**** Exercise input ****
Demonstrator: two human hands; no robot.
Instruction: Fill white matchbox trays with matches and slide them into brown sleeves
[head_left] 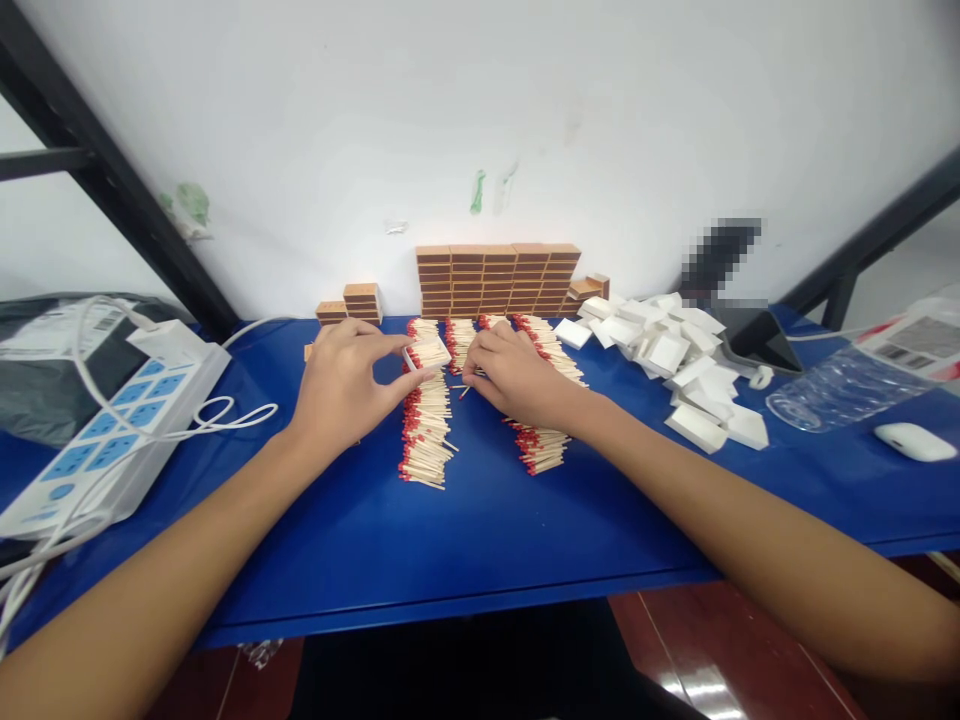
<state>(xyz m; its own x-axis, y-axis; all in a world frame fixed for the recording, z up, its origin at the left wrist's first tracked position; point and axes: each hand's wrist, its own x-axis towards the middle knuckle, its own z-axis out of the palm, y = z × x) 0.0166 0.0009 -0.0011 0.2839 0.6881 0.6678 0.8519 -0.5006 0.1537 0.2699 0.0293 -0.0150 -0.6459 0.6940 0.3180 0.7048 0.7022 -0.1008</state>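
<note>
My left hand [345, 385] pinches a small white matchbox tray [427, 353] filled with matches, thumb and fingers closed on its left end. My right hand [514, 375] lies curled over a row of red-tipped matches [536, 440], fingers closed on a few matches near the tray. Another long row of matches [424, 425] runs down the blue table [480, 530] between my hands. More matches [459, 340] lie just behind.
Stacked brown matchbox sleeves [495, 280] stand against the white wall. A heap of white empty trays [675, 360] lies at right. A white-and-blue power strip [112, 430] with cables sits at left. A plastic bag [847, 385] and a white earbud case [915, 441] are at far right.
</note>
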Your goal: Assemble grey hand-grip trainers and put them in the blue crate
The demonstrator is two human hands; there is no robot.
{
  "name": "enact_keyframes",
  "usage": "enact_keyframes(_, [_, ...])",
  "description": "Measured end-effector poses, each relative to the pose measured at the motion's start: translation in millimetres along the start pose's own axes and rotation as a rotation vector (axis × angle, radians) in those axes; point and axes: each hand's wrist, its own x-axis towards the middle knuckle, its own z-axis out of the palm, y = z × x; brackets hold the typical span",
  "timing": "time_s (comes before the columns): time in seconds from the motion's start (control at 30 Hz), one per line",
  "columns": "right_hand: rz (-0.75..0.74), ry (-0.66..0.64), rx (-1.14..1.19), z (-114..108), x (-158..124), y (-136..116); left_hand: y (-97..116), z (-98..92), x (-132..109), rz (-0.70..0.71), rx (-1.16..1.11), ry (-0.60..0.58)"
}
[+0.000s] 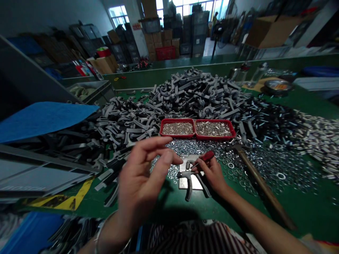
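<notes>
My left hand (141,176) is raised in the foreground, thumb and fingers apart, with nothing visible between them. My right hand (215,175) grips a screwdriver with a red handle (208,155), its thin shaft slanting down to the left. Under that shaft lies a plier-like tool (189,187) with two grey-and-black handles spread apart and a coil spring (188,165) near its top. The tool rests on a metal plate (196,183). My right fingertips are close to its right handle; whether they touch it I cannot tell.
Two red trays (195,137) of small metal pins stand behind the plate. Beyond rises a heap of grey handle parts (196,91). A hammer (261,183) lies at right among scattered metal rings (238,173). Grey crates (47,173) stand at left.
</notes>
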Motion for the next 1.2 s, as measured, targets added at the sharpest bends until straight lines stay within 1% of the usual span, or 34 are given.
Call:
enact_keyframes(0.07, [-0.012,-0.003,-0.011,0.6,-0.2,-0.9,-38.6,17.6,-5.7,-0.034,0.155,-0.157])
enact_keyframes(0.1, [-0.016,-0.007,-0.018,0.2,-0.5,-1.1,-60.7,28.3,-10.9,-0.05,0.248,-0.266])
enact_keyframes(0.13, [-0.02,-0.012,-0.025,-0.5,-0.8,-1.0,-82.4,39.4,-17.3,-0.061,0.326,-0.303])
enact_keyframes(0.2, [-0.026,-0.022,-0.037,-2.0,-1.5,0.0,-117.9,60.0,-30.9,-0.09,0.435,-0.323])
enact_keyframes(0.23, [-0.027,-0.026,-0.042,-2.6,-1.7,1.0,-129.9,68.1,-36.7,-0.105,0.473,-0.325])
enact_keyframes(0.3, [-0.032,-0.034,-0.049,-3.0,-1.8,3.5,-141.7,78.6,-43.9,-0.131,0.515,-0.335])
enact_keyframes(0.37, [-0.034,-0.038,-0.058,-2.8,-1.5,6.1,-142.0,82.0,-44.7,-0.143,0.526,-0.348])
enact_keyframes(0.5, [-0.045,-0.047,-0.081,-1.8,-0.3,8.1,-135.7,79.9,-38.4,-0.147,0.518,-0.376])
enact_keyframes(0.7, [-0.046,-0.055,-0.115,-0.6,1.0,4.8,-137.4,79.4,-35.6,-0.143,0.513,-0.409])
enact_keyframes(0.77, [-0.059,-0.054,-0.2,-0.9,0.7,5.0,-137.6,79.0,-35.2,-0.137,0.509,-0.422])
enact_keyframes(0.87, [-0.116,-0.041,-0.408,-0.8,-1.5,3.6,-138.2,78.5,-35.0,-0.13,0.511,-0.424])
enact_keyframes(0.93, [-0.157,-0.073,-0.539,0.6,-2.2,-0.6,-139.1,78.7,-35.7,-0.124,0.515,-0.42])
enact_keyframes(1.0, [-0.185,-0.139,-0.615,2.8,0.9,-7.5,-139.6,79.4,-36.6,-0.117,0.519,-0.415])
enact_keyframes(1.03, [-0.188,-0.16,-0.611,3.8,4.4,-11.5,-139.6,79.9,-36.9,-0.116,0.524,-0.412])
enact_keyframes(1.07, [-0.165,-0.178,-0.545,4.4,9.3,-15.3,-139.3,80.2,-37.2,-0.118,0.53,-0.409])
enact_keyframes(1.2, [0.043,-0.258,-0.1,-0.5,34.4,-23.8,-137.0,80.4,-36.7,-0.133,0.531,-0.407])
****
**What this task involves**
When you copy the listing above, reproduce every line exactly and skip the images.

**Result of the exercise**
Demonstrator: two human hands; no robot.
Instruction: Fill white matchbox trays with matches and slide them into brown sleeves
[head_left] 
<state>(xyz m; its own x-axis, y-axis; all in a world frame fixed for the recording, z up, its origin at the left wrist's first tracked position; point and axes: each hand's wrist, its own x-axis towards the middle knuckle, its own z-axis out of the palm, y = z × x) 0.0166 0.0009 -0.0011 0.2839 0.6881 0.6678 0.8519 -0.5006 0.1537 0.2699 0.0293 -0.0150 -0.6459 0.6940 0.3180 0.7048 0.7022 -0.1008</state>
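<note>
My left hand [345, 385] pinches a small white matchbox tray [427, 353] filled with matches, thumb and fingers closed on its left end. My right hand [514, 375] lies curled over a row of red-tipped matches [536, 440], fingers closed on a few matches near the tray. Another long row of matches [424, 425] runs down the blue table [480, 530] between my hands. More matches [459, 340] lie just behind.
Stacked brown matchbox sleeves [495, 280] stand against the white wall. A heap of white empty trays [675, 360] lies at right. A white-and-blue power strip [112, 430] with cables sits at left. A plastic bag [847, 385] and a white earbud case [915, 441] are at far right.
</note>
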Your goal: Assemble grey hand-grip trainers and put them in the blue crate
The demonstrator is two human hands; there is no robot.
{
  "name": "enact_keyframes",
  "usage": "enact_keyframes(_, [_, ...])",
  "description": "Measured end-effector poses, each relative to the pose measured at the motion's start: translation in millimetres along the start pose's own axes and rotation as a rotation vector (axis × angle, radians) in those axes; point and axes: each hand's wrist, its own x-axis towards the middle knuckle, its own z-axis out of the palm, y = z × x; brackets hold the typical span",
  "timing": "time_s (comes before the columns): time in seconds from the motion's start (control at 30 Hz), one per line",
  "columns": "right_hand: rz (-0.75..0.74), ry (-0.66..0.64), rx (-1.14..1.19), z (-114..108), x (-158..124), y (-136..116); left_hand: y (-97..116), z (-98..92), x (-132..109), rz (-0.70..0.71), rx (-1.16..1.11), ry (-0.60..0.58)"
}
[+0.000s] 
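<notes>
My left hand (141,176) is raised in the foreground, thumb and fingers apart, with nothing visible between them. My right hand (215,175) grips a screwdriver with a red handle (208,155), its thin shaft slanting down to the left. Under that shaft lies a plier-like tool (189,187) with two grey-and-black handles spread apart and a coil spring (188,165) near its top. The tool rests on a metal plate (196,183). My right fingertips are close to its right handle; whether they touch it I cannot tell.
Two red trays (195,137) of small metal pins stand behind the plate. Beyond rises a heap of grey handle parts (196,91). A hammer (261,183) lies at right among scattered metal rings (238,173). Grey crates (47,173) stand at left.
</notes>
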Motion for the next 1.2 s, as measured, targets added at the sharpest bends until straight lines stay within 1% of the usual span, or 34 are given.
Call:
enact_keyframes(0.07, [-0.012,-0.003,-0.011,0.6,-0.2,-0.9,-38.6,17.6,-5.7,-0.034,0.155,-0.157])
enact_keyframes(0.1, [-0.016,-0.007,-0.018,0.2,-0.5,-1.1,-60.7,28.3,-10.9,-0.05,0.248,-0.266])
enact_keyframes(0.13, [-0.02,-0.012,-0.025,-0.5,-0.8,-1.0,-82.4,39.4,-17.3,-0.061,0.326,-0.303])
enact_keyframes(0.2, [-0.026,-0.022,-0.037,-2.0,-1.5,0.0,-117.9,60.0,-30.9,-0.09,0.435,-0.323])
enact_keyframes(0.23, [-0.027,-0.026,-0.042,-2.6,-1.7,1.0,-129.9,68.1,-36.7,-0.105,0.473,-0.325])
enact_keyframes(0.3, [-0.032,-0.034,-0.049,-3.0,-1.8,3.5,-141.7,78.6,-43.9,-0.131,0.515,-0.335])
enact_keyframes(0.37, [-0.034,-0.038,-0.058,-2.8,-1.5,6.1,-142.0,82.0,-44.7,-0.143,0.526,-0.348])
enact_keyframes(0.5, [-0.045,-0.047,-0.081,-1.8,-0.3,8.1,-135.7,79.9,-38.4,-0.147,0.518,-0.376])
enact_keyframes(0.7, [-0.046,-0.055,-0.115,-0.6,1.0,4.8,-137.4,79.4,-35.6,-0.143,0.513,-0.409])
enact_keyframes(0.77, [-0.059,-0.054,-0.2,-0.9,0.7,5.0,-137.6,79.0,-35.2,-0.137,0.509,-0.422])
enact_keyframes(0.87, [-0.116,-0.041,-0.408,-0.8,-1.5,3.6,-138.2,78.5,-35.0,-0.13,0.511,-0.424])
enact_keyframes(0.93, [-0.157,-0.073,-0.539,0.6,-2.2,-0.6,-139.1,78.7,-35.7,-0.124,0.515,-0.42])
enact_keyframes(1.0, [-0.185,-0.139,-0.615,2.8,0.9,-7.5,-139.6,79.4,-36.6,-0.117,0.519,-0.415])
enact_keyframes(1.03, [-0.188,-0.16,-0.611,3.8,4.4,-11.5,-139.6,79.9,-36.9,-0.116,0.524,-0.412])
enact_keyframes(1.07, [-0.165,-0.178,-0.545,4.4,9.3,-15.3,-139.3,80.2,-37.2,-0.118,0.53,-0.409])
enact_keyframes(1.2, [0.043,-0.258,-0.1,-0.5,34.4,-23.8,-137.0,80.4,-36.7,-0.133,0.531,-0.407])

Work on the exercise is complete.